Mas, voltando ao roxo, além do azul também é preciso o vermelho. É a linha horizontal. Disfarçado e misturado com o azul celeste, o vermelho sangue ou vermelho terra em algumas regiões, se dilui num tom mais brando. Assim também aconteceu quando nós nos juntamos com Deus. Tornamo-nos mais suaves, mais ternos, mais amenos. Mas não deixamos de ser quem somos, não deixamos que o sangue que corre em nossas veias se coagulem. É preciso correr, circular, movimentar os órgãos e a energia vital de nosso corpo. Assim também acontece com a esmola e com o jejum.
A caridade nos remete ao próximo (Pai-Nosso). Somos todos filhos do mesmo Pai e nos reconhecemos todos como pó, lembrando que um dia ao pó voltaremos. A solidariedade faz parte da nossa divinização e é peça chave para o caminho do Céu. “Se caminhar é preciso”, já dizia um antigo hino, “caminharemos unidos”. De mãos dadas e corações unidos chegaremos ao Paraíso perdido. Mas não podemos sucumbir à tentação de buscar o Paraíso sozinhos. É preciso do outro fazendo estrada conosco, mesmo que o outro seja a pedra do nosso caminho. Aliás, não se constroem uma boa estrada sem boas pedras.
É preciso relevar muitas coisas, passar por cima de outras, perdoar algumas e caminhar, de mãos dadas. E quando a caridade se torna difícil, recorremos ao perdão e à oração. O sangue vermelho, o barro do chão pede ajuda ao azul do céu. Somos roxos, como as quaresmeiras dos interiores de Minas, como os santos cobertos de cetim das cidades antigas do Vale do Paraíba, em São Paulo, como as estolas sacerdotais espalhadas por todo o mundo nas celebrações eucarísticas. Roxos.
E quando juntamos a oração com a ação, somos convidados ao jejum, afinal é preciso cuidar de nós mesmos. Não podemos correr o risco de enfraquecer e deixar que o Antigo Inimigo venha nos tentar: “Está com fome? Transforme esta pedra em pão. Quer poder? Escolha um reino que eu te darei. Está feliz e seguro de si? Pule deste monte e não morrerás....” O jejum nos fortalece, nos faz gigantes para enfrentar o diabo, e cheios de coragem conseguiremos dizer como Jesus: “Nem só de pão vive o homem; Adorarás só a Deus; Não tentarás o Senhor teu Deus”.
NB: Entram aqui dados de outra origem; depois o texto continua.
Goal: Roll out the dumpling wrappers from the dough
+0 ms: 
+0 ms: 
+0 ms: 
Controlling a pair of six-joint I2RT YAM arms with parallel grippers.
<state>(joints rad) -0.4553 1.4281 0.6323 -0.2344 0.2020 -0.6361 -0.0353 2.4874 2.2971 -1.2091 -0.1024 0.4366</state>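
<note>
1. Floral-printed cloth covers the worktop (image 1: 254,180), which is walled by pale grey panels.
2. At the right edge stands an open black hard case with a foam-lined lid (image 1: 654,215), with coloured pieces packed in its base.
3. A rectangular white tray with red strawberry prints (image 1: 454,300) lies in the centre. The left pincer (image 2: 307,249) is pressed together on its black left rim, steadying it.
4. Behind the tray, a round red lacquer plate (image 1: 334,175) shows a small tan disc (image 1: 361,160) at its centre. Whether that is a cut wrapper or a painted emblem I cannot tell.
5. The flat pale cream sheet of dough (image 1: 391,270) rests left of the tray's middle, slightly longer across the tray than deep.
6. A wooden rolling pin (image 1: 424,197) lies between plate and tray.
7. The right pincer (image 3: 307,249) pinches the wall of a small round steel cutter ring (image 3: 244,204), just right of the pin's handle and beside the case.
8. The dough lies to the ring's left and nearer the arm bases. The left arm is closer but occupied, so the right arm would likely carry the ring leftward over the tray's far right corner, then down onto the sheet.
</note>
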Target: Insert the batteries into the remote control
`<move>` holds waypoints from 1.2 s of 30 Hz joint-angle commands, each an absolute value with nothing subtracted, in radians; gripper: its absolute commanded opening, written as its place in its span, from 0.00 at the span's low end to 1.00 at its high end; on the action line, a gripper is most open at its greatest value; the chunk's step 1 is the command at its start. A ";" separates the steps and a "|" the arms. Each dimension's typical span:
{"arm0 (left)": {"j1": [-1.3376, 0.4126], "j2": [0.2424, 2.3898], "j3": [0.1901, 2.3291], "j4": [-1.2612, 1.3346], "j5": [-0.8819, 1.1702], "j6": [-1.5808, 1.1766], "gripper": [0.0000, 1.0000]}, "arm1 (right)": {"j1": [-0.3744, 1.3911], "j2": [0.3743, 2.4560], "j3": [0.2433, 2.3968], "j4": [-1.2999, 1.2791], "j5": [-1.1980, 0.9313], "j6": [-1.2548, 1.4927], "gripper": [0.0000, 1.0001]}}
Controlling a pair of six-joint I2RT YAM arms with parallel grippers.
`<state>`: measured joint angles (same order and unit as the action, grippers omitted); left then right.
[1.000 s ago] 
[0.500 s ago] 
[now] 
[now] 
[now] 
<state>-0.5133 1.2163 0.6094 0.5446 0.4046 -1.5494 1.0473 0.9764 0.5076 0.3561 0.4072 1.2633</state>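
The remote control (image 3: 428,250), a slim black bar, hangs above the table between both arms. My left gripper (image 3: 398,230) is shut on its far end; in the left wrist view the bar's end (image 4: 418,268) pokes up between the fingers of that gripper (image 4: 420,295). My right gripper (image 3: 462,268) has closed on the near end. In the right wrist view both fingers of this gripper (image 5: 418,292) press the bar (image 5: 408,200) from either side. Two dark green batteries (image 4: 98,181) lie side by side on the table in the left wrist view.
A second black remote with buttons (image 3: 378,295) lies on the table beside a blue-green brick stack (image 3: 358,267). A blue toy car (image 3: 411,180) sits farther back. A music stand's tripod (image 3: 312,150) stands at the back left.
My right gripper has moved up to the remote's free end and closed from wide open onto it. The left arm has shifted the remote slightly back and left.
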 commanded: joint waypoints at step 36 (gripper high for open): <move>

Não percamos tempo, preparemos nosso coração para este tempo de graça e salvação. E, assim, restaurados pela quaresma, chegaremos à Vida, não mais vestidos de roxo, mas transfigurados, brancos como a visão que Pedro, Tiago e João tiveram no Tabor.
“O Senhor ressurgiu, aleluia!” Vamos cantar aliviados e cheios de alegria.